#### Task directions:
Copy every line below that has the word "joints" in it.

#### Exercise data:

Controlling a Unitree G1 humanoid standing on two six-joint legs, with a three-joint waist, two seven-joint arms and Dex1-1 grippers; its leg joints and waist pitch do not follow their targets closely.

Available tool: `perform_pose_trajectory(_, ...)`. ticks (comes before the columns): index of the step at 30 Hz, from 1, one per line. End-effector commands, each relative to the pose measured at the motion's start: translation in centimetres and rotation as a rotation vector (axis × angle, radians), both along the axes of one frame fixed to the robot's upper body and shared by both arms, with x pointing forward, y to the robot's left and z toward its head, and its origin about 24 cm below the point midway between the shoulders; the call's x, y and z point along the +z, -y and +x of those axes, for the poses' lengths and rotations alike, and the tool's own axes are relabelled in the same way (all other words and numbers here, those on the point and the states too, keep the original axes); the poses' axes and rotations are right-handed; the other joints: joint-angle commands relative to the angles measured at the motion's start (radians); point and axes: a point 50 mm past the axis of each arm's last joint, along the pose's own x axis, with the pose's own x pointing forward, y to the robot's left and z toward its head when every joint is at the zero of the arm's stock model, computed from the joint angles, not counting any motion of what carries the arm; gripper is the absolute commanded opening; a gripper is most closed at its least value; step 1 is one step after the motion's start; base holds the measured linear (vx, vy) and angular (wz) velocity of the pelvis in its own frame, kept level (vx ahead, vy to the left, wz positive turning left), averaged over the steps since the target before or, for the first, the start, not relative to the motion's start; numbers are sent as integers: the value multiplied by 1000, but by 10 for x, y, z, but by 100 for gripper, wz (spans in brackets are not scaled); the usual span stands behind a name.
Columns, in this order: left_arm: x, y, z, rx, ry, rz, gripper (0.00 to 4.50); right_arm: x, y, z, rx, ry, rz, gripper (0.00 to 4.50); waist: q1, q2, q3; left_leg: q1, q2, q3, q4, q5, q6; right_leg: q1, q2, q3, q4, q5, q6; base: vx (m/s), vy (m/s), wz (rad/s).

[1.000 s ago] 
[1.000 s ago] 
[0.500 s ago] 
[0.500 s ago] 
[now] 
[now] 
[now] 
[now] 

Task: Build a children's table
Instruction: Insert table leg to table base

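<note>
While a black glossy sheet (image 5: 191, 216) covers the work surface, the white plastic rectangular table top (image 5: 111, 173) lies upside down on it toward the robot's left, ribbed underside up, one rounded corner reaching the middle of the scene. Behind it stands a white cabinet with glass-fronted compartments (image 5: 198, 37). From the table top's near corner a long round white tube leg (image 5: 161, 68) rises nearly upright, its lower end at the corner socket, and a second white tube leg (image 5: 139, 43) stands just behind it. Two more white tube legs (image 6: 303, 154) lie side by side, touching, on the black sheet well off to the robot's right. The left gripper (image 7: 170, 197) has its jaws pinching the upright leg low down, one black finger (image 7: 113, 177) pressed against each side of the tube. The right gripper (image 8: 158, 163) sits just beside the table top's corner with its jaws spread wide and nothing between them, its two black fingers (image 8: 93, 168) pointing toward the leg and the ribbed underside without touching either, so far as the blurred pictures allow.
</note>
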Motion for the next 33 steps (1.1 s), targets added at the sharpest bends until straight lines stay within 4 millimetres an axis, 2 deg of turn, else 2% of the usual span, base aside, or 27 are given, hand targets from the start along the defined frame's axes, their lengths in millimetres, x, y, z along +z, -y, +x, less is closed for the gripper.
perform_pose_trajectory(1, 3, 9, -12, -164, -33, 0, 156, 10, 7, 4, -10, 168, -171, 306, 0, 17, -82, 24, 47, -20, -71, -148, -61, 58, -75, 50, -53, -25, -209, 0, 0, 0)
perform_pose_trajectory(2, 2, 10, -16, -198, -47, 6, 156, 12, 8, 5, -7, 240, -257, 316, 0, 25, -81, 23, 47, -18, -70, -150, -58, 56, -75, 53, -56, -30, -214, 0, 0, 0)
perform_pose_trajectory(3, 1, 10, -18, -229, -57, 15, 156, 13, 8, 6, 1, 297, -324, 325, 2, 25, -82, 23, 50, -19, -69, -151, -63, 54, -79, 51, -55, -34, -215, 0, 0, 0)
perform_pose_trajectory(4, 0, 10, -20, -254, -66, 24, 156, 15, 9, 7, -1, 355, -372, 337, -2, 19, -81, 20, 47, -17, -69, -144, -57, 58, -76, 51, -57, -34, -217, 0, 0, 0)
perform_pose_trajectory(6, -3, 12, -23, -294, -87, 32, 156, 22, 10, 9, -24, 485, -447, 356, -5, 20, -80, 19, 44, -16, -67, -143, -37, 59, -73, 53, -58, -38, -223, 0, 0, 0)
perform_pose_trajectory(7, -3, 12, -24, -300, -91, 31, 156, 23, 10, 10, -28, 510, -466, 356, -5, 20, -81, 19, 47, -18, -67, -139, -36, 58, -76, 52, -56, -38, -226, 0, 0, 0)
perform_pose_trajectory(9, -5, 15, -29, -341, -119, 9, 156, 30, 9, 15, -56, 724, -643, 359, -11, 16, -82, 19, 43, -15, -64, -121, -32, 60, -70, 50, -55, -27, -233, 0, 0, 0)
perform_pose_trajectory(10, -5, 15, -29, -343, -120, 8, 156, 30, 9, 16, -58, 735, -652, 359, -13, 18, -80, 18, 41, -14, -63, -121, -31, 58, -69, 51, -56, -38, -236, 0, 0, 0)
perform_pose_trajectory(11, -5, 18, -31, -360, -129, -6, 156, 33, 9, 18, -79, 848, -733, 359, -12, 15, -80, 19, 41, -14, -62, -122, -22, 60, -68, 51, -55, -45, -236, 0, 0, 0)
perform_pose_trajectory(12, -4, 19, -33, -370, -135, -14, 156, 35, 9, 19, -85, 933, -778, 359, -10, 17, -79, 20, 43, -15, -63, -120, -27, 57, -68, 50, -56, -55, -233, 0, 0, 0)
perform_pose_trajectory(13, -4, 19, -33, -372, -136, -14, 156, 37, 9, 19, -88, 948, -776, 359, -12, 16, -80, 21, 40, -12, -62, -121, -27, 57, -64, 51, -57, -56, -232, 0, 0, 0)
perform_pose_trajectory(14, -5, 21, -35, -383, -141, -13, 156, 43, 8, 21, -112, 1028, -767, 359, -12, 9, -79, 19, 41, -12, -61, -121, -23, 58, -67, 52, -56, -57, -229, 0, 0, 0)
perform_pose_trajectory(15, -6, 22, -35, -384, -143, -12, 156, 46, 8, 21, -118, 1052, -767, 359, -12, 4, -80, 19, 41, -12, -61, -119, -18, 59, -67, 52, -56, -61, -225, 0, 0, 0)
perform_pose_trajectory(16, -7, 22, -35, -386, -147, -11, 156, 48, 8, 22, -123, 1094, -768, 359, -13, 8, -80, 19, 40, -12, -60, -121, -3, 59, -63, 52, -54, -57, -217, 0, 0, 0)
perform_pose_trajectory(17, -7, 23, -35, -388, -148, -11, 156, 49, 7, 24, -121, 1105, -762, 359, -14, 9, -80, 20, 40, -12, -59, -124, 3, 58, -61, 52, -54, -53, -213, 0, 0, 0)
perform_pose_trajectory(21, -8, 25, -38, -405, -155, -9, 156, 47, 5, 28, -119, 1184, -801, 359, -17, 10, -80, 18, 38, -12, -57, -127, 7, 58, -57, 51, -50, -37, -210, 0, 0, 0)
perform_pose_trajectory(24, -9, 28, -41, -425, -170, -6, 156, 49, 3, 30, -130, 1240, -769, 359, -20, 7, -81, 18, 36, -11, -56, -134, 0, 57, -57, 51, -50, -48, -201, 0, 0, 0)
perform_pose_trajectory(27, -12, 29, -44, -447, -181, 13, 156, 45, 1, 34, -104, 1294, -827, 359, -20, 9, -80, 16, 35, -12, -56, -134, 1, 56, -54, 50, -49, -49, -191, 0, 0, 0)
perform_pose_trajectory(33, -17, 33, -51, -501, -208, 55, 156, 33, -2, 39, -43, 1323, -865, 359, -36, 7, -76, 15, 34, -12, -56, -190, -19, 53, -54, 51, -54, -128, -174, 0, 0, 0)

#### Task result:
Controlling a Unitree G1 humanoid standing on two six-joint legs, with a three-joint waist, two seven-joint arms and Dex1-1 grippers; its leg joints and waist pitch do not follow their targets closely.
Available tool: `perform_pose_trajectory(_, ...)`. ticks (comes before the columns): index of the step at 30 Hz, from 1, one per line. End-effector commands, each relative to the pose measured at the motion's start: translation in centimetres and rotation as a rotation vector (axis × angle, radians), both along the axes of one frame fixed to the robot's upper body and shared by both arms, with x pointing forward, y to the robot's left and z toward its head, and its origin about 24 cm below the point midway between the shoulders; the call's x, y and z point along the +z, -y and +x of those axes, for the poses' lengths and rotations alike, and the tool's own axes are relabelled in the same way (all other words and numbers here, those on the point and the states too, keep the original axes); the poses' axes and rotations are right-handed; the other joints: joint-angle commands relative to the angles measured at the motion's start (radians); point and axes: a point 50 mm past the axis of each arm's last joint, along the pose's own x axis, with the pose's own x pointing forward, y to the robot's left and z toward its head when every joint is at the zero of the arm's stock model, computed from the joint angles, not counting any motion of what carries the arm; gripper is the absolute commanded opening; a gripper is most closed at its least value; step 1 is one step after the motion's start; base holds the measured linear (vx, vy) and angular (wz) velocity of the pelvis in its own frame, kept level (vx ahead, vy to the left, wz positive turning left), averaged over the steps since the target before or, for the first, the start, not relative to the motion's start; numbers are sent as integers: the value multiplied by 1000, but by 10 for x, y, z, but by 100 for gripper, wz (spans in brackets are not scaled); the usual span stands behind a name.

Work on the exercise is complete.